(Extracted data entries)
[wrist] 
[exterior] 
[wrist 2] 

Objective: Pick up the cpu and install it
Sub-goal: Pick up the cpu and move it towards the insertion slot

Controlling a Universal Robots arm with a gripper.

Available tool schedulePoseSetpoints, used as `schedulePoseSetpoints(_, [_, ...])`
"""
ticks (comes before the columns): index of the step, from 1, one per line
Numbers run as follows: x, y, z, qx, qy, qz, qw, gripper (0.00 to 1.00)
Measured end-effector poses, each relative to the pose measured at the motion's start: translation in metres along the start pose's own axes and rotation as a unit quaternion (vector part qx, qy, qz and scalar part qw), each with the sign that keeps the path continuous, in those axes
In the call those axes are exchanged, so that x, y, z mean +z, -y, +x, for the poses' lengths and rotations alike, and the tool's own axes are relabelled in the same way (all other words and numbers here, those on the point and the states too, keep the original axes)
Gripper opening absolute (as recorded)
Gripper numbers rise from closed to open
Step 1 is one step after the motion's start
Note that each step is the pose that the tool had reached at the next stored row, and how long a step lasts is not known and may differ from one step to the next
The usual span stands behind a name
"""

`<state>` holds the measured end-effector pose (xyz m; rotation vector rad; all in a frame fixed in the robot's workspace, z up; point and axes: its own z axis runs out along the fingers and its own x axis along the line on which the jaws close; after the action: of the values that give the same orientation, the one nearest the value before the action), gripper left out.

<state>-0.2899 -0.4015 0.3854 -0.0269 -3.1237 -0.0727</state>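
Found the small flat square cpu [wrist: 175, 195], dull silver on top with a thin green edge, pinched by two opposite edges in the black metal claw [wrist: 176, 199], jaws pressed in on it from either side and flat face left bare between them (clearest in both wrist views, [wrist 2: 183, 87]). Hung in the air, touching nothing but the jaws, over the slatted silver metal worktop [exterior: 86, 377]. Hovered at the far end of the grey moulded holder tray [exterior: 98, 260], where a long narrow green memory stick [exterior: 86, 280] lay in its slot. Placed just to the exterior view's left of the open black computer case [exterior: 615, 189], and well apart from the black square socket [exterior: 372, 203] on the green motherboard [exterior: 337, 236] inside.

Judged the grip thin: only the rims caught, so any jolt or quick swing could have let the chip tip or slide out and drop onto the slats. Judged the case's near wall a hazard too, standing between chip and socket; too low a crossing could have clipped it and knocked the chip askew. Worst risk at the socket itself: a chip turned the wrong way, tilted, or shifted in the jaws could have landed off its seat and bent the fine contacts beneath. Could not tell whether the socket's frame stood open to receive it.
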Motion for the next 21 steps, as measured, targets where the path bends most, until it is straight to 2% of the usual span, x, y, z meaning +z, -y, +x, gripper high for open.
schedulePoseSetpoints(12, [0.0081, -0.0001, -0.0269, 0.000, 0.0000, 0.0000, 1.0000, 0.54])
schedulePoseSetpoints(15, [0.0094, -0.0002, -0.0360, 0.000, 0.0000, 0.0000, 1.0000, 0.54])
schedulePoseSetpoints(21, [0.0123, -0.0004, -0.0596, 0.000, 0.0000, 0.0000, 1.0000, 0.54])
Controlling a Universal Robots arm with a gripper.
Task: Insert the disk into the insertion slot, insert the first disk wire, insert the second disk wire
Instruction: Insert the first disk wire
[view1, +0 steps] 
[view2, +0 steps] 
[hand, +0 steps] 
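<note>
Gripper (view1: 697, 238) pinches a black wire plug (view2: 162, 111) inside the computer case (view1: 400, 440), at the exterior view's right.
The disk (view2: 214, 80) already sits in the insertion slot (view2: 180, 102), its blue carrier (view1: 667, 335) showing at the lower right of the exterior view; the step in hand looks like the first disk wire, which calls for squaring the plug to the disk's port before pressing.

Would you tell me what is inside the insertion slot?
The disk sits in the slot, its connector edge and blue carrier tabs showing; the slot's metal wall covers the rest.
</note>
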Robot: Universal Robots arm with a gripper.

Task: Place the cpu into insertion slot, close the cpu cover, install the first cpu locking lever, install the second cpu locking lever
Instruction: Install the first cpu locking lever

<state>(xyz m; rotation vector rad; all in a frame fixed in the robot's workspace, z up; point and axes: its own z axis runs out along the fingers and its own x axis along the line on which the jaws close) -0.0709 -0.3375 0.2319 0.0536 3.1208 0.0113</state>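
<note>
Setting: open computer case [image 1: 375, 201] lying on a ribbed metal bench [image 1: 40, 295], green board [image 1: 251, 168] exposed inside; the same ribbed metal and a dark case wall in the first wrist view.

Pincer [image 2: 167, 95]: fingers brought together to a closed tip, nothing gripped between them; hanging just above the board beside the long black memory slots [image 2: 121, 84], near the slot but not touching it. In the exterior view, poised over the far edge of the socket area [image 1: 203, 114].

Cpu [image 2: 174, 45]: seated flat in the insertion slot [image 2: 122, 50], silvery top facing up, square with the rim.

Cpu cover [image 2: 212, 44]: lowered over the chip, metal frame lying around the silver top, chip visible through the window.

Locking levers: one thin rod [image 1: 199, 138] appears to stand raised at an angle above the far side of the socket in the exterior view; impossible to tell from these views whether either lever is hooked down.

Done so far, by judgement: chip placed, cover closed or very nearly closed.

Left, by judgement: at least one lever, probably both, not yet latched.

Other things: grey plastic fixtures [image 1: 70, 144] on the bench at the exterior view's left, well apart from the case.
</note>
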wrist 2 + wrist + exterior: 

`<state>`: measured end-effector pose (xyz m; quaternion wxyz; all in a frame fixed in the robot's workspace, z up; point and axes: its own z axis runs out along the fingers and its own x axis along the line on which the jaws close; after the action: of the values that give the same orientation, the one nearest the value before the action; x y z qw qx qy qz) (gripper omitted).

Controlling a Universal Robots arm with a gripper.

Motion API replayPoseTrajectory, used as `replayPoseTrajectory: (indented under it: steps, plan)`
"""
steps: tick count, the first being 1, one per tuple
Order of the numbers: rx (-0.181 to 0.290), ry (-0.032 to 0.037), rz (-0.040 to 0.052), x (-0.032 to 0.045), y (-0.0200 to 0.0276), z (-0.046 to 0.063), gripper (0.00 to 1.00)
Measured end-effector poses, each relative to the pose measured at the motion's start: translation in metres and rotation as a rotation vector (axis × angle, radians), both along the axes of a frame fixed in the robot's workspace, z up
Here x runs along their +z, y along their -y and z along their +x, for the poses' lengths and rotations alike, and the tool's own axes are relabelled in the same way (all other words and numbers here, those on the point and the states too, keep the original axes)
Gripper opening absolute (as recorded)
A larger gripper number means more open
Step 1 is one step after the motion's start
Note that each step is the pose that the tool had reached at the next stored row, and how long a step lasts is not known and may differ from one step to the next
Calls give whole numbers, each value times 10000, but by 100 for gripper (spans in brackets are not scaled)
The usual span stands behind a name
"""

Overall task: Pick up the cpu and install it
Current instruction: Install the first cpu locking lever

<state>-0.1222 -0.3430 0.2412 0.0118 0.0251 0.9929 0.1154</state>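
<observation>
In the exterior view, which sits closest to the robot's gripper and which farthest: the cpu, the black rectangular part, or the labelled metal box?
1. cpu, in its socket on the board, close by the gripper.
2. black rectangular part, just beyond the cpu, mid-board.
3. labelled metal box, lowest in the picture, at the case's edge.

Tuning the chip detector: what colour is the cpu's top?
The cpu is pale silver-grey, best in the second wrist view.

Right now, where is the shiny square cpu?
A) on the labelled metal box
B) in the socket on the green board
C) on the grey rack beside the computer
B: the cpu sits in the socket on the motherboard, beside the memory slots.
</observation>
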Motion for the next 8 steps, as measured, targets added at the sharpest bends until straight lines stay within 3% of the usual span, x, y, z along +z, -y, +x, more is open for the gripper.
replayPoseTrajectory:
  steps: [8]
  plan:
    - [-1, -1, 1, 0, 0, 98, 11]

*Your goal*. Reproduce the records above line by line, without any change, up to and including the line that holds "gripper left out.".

*Written answer*.
[wrist] 
[exterior] 
[wrist 2] 

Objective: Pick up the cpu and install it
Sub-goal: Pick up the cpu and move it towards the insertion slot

Controlling a Universal Robots arm with a gripper.

Available tool schedulePoseSetpoints, used as `schedulePoseSetpoints(_, [_, ...])`
"""
ticks (comes before the columns): index of the step, from 1, one per line
Numbers run as follows: x, y, z, qx, qy, qz, qw, gripper (0.00 to 1.00)
Measured end-effector poses, each relative to the pose measured at the motion's start: translation in metres along the start pose's own axes and rotation as a unit quaternion (vector part qx, qy, qz and scalar part qw), each with the sign that keeps the path continuous, in those axes
In the call those axes are exchanged, so that x, y, z mean +z, -y, +x, for the poses' lengths and rotations alike, and the tool's own axes are relabelled in the same way (all other words and numbers here, those on the point and the states too, keep the original axes)
Gripper opening absolute (as recorded)
Gripper numbers rise from closed to open
Step 1 is one step after the motion's start
Note that each step is the pose that the tool had reached at the next stored row, and how long a step lasts is not known and may differ from one step to the next
The usual span stands behind a name
"""

`<state>` holds the measured end-effector pose (xyz m; rotation vector rad; all in a frame fixed in the robot's workspace, z up; point and axes: its own z axis runs out along the fingers and its own x axis along the line on which the jaws close; after the action: of the values that give the same orientation, the one nearest the value before the action), gripper left out.

The required answer is now complete.